- What you need to do
Could the data below be copied exactly, minus the pictures?
*** Opening Available data ***
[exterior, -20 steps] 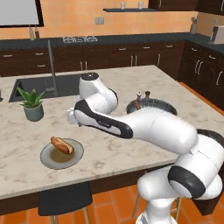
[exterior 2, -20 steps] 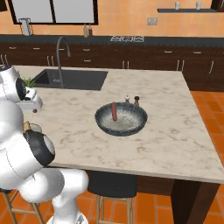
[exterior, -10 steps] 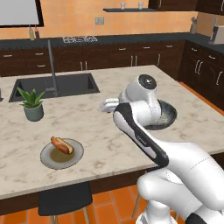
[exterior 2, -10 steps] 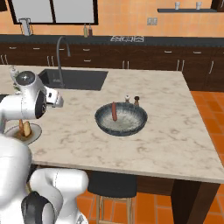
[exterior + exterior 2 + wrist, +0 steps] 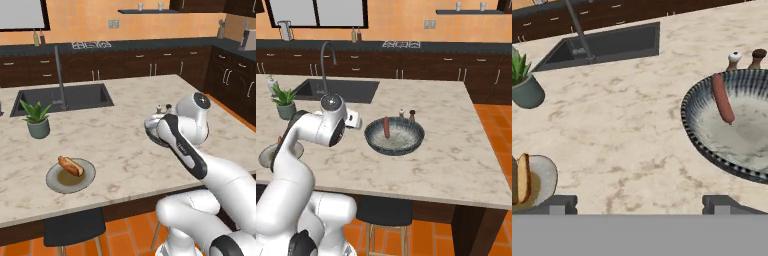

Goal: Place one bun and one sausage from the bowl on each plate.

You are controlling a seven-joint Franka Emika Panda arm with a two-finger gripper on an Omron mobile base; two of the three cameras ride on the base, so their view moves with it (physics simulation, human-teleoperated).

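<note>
Hovering over bare marble counter [image 5: 456, 165] between plate [image 5: 70, 176] and bowl [image 5: 394, 137], gripper [image 5: 640, 202] pointing down, jaws standing wide apart, gripping nothing; lying in bowl's far-left part, one sausage [image 5: 386, 127], leaning against the rim; sitting on the olive-brown plate near the counter's near-left edge, a bun with sausage [image 5: 70, 166]; standing just beyond the bowl, two small shakers [image 5: 406, 115]; resting far left by the sink [image 5: 62, 97], a potted plant [image 5: 37, 119]; rising beside the sink, a faucet [image 5: 326, 55].
</note>
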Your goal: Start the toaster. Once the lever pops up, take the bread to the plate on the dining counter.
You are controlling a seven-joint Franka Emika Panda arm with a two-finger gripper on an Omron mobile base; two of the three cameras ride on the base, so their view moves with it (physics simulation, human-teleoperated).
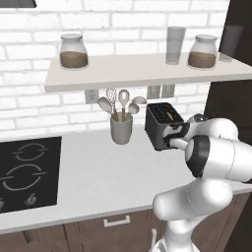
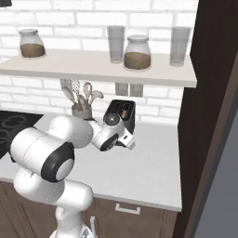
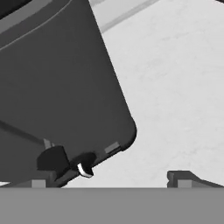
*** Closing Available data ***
- Your response
[exterior, -20 steps] 
[exterior 2, -20 steps] 
[exterior, -10 steps] 
[exterior 2, -10 steps] 
[exterior + exterior 2 + wrist, +0 steps] 

Goal: Place one bun and one sausage from the bowl on each plate.

You are controlling a seven-joint Franka Emika Panda arm with a two-finger gripper on an Omron mobile base; two of the three cameras ride on the base, so their view moves with it (physics simulation, human-teleoperated).

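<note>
Hovering over bare marble counter [image 5: 456, 165] between plate [image 5: 70, 176] and bowl [image 5: 394, 137], gripper [image 5: 640, 202] pointing down, jaws standing wide apart, gripping nothing; lying in bowl's far-left part, one sausage [image 5: 386, 127], leaning against the rim; sitting on the olive-brown plate near the counter's near-left edge, a bun with sausage [image 5: 70, 166]; standing just beyond the bowl, two small shakers [image 5: 406, 115]; resting far left by the sink [image 5: 62, 97], a potted plant [image 5: 37, 119]; rising beside the sink, a faucet [image 5: 326, 55].
</note>
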Your goal: Start the toaster. Once the lever pops up, take the bread to the plate on the dining counter.
You are controlling a seven-joint Franka Emika Panda arm with a two-finger gripper on an Omron mobile base; two of the three cameras ride on the base, so their view moves with it (physics simulation, human-teleoperated).

Nothing else goes in the answer.